*** Block opens ***
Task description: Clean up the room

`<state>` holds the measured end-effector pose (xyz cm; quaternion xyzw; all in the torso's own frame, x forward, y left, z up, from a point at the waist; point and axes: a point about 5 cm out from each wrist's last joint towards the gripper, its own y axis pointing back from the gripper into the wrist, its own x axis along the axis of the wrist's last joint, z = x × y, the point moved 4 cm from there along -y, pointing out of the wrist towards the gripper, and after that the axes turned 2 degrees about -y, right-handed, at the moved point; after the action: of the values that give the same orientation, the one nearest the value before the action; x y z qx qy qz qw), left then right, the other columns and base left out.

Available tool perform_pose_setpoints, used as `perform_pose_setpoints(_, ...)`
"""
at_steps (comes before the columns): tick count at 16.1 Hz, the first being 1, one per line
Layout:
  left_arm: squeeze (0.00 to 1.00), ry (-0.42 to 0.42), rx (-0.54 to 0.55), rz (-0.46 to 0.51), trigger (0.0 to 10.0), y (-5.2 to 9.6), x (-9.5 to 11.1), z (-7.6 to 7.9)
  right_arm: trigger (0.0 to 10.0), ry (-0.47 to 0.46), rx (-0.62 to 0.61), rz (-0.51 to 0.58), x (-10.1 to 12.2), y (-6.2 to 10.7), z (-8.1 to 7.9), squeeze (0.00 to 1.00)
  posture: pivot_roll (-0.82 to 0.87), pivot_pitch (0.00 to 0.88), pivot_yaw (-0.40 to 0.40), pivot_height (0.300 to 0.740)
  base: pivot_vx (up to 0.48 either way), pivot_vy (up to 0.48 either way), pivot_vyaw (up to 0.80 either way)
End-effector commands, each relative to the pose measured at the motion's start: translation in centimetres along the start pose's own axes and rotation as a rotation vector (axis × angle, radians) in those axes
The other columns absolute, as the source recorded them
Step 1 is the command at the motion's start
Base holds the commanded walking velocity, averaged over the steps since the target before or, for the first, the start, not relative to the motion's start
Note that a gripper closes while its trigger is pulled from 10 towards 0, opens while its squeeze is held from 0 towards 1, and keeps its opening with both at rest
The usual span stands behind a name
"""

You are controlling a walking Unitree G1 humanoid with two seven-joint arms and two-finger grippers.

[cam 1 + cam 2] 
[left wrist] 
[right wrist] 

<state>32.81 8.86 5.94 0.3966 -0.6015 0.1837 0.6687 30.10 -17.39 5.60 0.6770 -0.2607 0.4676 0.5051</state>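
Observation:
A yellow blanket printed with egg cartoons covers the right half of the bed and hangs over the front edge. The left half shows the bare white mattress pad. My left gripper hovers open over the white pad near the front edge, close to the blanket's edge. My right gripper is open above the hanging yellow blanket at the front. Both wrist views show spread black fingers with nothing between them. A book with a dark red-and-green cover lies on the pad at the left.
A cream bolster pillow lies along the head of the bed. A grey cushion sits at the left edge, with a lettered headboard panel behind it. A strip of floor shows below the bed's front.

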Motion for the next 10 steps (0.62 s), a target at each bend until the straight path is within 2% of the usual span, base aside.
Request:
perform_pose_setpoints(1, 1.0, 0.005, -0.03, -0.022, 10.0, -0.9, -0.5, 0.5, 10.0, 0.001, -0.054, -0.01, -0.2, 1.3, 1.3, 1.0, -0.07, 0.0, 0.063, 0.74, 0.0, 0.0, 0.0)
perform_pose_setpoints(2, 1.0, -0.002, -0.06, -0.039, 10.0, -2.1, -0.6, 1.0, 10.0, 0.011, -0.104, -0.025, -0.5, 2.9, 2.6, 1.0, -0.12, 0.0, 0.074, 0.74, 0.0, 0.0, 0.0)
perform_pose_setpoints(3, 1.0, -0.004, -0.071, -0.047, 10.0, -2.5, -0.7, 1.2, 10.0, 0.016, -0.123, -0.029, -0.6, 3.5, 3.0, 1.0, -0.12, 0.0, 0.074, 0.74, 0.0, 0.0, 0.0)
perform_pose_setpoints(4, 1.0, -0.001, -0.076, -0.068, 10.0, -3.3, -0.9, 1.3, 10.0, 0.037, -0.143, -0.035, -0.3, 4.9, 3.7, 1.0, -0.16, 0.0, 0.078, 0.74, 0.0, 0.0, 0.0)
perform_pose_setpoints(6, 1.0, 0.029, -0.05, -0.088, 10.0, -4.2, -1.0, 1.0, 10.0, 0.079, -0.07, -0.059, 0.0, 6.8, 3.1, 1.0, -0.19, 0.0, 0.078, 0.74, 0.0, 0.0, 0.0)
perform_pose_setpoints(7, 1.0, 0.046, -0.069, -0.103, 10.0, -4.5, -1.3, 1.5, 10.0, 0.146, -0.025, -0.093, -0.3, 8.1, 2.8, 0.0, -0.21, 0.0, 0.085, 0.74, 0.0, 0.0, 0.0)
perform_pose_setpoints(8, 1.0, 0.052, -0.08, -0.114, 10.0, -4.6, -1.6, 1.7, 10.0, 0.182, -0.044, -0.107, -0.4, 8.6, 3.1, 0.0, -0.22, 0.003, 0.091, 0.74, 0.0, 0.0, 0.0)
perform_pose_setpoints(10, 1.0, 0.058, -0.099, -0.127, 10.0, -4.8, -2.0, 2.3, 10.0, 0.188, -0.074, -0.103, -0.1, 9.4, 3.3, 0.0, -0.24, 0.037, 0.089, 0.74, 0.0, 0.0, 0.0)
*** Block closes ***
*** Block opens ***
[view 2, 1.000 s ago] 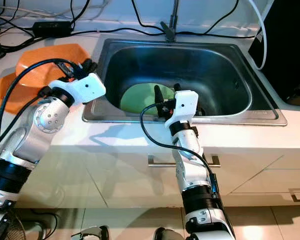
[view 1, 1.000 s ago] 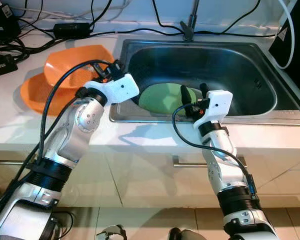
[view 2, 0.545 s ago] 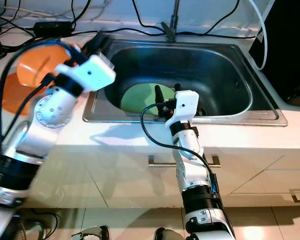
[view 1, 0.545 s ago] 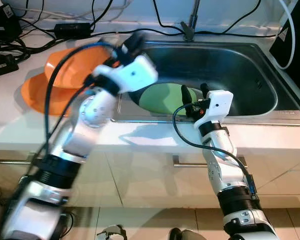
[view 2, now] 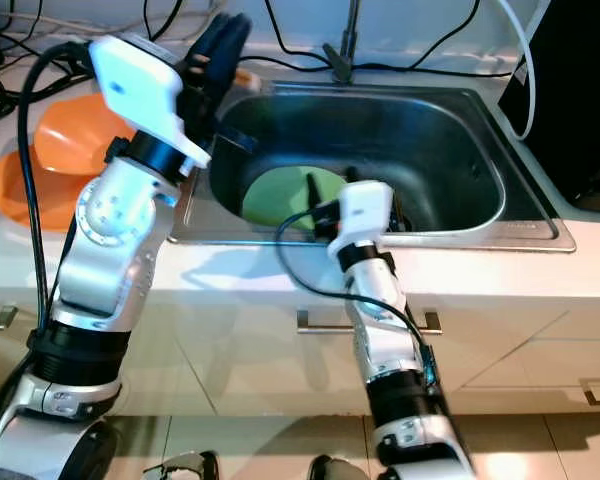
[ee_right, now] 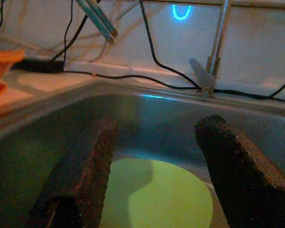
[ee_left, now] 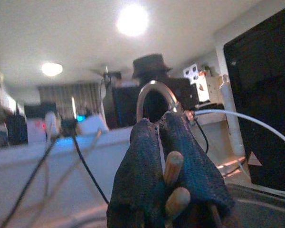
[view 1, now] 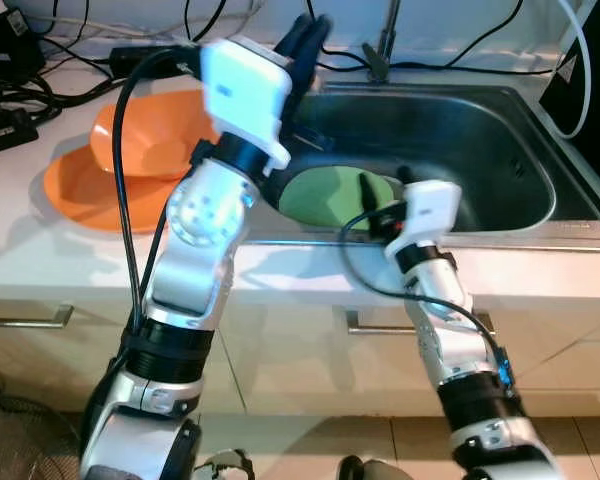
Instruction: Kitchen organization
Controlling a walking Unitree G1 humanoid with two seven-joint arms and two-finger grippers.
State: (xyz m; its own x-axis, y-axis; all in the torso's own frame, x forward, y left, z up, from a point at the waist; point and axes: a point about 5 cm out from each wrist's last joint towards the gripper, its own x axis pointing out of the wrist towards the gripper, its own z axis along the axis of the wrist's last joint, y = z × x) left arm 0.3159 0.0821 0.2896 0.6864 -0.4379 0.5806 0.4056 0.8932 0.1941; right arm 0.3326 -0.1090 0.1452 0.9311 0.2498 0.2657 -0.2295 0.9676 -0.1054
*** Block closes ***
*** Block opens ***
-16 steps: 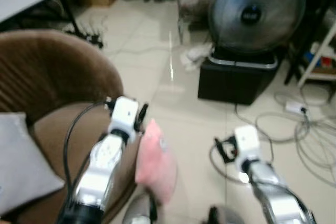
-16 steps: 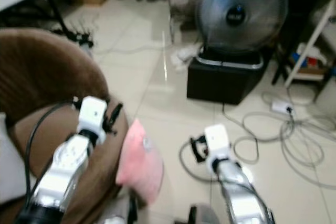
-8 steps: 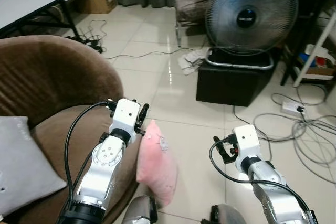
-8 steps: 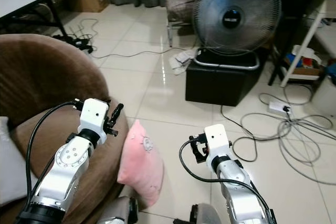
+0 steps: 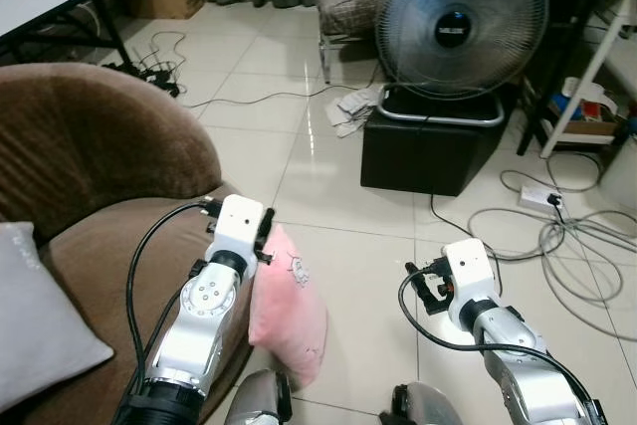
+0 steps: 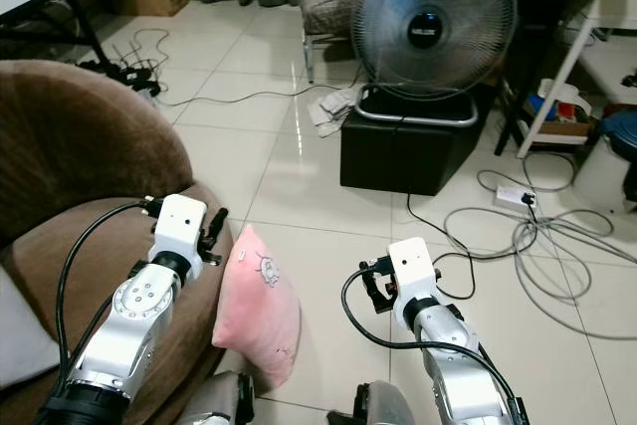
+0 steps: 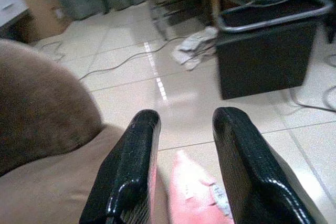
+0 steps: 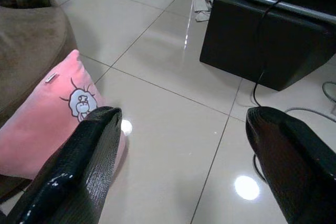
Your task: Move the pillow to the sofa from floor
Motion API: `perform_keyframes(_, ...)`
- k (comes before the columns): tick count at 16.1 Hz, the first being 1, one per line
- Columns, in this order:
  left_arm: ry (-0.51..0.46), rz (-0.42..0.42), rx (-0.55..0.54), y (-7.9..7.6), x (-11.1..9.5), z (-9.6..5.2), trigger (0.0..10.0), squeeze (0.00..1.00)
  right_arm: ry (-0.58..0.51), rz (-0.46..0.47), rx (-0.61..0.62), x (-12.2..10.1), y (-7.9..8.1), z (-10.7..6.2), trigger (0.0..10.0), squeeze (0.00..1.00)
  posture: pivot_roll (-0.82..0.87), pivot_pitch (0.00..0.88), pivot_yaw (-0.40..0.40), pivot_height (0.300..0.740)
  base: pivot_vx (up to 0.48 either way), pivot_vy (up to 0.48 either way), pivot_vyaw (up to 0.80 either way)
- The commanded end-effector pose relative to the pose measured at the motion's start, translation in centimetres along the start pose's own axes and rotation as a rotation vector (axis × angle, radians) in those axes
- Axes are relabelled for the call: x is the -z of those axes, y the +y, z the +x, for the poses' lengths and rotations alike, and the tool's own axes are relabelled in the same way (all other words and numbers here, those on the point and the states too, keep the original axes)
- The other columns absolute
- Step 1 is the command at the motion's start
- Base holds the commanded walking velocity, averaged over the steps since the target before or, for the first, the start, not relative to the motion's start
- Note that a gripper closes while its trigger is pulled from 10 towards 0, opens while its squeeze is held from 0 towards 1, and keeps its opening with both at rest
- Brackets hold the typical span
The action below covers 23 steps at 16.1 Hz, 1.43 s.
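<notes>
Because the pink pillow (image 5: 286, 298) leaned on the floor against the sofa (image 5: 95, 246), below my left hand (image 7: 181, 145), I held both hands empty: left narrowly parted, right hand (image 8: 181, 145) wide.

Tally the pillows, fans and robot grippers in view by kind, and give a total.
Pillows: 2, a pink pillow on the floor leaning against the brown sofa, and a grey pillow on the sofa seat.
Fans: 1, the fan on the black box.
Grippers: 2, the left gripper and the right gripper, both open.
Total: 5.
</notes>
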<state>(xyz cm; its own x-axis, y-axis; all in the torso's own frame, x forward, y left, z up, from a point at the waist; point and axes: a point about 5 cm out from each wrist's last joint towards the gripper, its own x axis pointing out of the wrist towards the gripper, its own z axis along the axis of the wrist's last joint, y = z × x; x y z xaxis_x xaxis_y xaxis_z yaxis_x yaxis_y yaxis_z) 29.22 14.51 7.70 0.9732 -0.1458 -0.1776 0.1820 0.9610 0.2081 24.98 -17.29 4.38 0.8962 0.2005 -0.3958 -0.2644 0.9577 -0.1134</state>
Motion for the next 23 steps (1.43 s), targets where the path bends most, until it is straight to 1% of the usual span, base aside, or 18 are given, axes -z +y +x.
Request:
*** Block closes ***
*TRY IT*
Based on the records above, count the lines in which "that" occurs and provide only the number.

*WRITTEN RESPONSE*
3